Yes, yes, before all of you positive thinkers jump all over me with your law of attraction stuff, just hear me out.

I’m a fairly-well educated, reasonably intelligent person. However, at this point in my life, it’s tricky for me to learn in a formal way (like attending classes). That leaves me a couple of methods for learning new things: books, the internet, and failure.

At any given time, I’m usually reading a couple of books. I really got a lot out of The Four Hour Workweek, and I’m halfway through The E-Myth. Next will probably be Nichecraft.

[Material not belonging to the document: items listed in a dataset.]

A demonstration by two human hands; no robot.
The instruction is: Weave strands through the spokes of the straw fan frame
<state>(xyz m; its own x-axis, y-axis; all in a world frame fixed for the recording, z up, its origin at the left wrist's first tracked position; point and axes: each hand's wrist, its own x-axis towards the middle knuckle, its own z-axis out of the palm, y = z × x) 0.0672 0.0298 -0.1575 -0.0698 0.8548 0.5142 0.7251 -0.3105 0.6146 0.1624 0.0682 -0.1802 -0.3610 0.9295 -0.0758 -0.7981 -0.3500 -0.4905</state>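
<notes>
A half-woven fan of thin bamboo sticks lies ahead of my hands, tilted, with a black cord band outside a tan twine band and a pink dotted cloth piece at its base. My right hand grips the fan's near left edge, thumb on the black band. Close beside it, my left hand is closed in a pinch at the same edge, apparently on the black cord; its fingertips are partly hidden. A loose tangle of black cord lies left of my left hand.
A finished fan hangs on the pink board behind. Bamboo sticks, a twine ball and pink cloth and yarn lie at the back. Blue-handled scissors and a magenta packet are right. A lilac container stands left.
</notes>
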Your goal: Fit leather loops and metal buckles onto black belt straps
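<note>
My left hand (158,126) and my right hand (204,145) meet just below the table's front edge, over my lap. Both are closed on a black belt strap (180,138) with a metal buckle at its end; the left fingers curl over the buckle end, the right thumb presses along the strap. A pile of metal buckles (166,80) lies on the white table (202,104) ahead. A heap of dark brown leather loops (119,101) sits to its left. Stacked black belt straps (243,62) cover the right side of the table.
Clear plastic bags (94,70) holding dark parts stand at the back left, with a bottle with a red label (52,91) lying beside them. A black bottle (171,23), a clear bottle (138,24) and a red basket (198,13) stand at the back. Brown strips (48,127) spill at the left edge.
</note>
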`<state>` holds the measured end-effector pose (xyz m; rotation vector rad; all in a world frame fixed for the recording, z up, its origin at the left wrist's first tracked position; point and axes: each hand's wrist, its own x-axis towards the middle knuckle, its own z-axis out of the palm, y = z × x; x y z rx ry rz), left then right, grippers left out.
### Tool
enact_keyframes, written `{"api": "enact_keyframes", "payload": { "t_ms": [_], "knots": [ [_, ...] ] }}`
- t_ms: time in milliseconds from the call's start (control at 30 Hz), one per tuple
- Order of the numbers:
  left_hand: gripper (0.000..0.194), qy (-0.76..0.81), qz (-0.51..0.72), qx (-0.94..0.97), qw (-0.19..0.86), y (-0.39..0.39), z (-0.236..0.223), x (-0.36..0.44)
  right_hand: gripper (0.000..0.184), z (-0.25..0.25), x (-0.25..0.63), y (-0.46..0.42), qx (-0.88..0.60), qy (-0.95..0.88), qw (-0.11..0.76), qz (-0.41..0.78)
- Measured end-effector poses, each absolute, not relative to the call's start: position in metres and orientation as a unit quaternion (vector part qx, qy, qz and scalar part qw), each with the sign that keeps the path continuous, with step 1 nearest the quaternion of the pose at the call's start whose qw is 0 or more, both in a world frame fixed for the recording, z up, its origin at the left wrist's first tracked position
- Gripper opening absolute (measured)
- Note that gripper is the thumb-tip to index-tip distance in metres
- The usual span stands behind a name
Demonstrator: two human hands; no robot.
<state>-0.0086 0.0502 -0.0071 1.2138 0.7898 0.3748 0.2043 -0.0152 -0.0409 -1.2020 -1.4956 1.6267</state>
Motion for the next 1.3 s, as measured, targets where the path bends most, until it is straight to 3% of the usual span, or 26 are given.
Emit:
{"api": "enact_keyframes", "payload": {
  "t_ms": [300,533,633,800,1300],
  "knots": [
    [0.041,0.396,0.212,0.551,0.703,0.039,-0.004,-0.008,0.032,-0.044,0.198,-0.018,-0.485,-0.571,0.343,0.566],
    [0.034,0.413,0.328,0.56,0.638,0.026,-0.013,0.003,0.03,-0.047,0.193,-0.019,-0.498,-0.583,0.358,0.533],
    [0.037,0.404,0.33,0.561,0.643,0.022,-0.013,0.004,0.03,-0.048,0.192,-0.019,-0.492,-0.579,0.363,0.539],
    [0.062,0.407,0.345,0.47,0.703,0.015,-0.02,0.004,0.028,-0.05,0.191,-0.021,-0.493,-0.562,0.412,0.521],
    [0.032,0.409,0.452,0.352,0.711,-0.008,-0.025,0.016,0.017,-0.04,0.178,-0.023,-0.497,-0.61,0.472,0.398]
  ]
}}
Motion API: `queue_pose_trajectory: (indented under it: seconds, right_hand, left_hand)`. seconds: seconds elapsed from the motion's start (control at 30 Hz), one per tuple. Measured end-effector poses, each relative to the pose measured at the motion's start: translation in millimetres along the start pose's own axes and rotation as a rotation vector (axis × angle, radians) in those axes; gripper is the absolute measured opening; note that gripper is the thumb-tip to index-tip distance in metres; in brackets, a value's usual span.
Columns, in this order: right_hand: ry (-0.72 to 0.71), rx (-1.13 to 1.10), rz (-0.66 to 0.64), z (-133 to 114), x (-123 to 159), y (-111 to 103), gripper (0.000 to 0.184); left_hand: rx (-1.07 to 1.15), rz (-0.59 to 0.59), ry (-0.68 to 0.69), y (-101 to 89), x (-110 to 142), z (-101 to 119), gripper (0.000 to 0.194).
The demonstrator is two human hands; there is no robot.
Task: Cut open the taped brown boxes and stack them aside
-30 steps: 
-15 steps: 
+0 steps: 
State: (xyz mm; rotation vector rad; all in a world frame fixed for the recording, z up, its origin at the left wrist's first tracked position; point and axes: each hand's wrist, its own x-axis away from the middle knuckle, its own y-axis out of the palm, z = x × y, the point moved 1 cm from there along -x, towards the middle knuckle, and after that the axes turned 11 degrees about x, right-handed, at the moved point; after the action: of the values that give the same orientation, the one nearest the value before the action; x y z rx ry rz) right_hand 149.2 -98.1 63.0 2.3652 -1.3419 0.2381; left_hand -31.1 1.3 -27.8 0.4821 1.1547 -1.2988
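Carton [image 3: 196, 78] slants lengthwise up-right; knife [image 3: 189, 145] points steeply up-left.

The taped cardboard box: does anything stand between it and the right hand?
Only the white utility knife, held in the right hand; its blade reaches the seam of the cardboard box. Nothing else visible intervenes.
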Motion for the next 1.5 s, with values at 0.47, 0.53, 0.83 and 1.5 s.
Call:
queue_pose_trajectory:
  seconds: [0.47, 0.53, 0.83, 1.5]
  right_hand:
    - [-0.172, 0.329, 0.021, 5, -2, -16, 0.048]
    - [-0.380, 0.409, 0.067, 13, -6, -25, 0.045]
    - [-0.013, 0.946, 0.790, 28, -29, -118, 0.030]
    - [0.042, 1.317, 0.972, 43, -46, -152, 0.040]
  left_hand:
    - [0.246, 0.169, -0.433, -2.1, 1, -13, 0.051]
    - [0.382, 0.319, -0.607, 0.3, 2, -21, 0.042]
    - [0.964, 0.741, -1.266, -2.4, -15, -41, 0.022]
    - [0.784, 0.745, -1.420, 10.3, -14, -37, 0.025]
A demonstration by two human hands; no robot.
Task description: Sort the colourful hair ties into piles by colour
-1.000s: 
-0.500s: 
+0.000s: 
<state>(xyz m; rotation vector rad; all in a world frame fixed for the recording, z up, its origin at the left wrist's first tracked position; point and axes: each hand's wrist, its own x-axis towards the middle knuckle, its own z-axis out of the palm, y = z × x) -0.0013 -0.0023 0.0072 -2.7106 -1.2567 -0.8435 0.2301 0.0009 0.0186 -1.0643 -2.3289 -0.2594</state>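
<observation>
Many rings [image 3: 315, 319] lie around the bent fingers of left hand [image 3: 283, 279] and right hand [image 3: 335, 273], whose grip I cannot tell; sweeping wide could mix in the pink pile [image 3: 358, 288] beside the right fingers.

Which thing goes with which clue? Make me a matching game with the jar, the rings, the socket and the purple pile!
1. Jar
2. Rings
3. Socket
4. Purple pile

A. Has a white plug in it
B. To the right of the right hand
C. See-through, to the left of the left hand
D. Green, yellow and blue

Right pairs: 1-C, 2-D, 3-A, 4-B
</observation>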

The problem with books, is, they take a while to write and get published. And by the time they are published, things could have changed, especially in this crazily-fast-paced internet world. So, a great deal of my learning takes place these days online. E-books, e-courses, and a Google Reader full of great RSS feeds like CopyBlogger, TwitTips, and IttyBiz.

That leaves failure.

If you’re willing, failure can be your greatest teacher. Okay, so you screwed up. Intentionally or not, what went wrong? How can you change it so that it doesn’t happen the next time? Maybe that won’t work, either, but keep trying until you get it right.

This guy, Albert Einstien (famous for his hairstyle),  once defined insanity as: “doing the same thing over and over again and expecting different results.” I understand he may have known something about failure. And success. And most importantly, success through failure.